------ Data block ------

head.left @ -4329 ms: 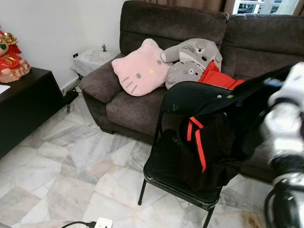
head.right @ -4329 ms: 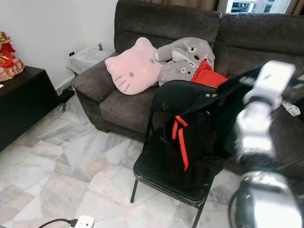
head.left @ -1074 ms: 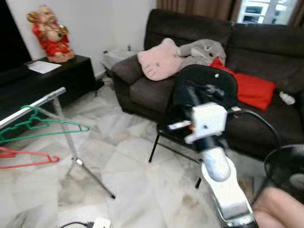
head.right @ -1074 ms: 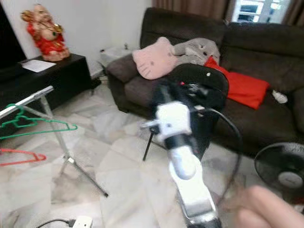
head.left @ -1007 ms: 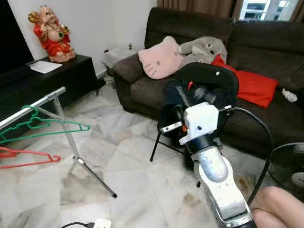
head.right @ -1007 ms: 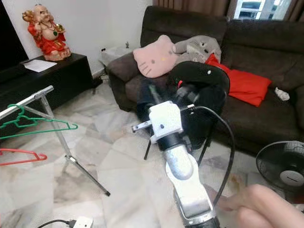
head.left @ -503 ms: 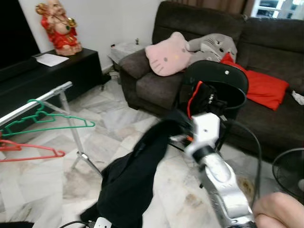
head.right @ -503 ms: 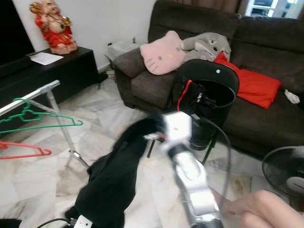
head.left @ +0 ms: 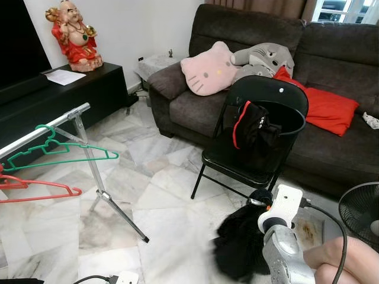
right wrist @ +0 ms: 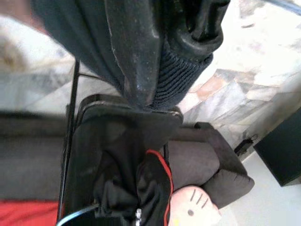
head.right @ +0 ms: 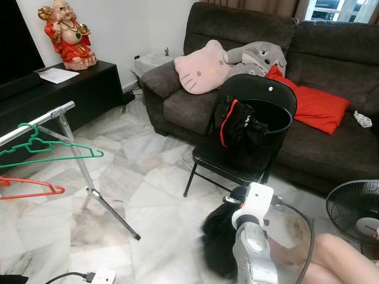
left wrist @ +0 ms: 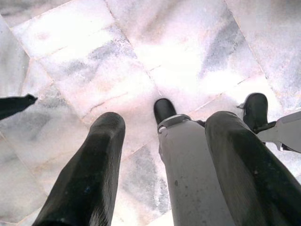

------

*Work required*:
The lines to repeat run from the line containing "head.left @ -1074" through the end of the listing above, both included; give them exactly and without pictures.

*Answer to this exercise*:
head.left @ -1074 ms: 
head.right @ -1074 ms: 
head.left @ -1007 ms: 
head.right @ -1007 ms: 
head.left @ -503 ms: 
head.right @ -503 ms: 
head.left @ +0 ms: 
right wrist @ +0 ms: 
head.right @ +0 ms: 
left wrist @ +0 ms: 

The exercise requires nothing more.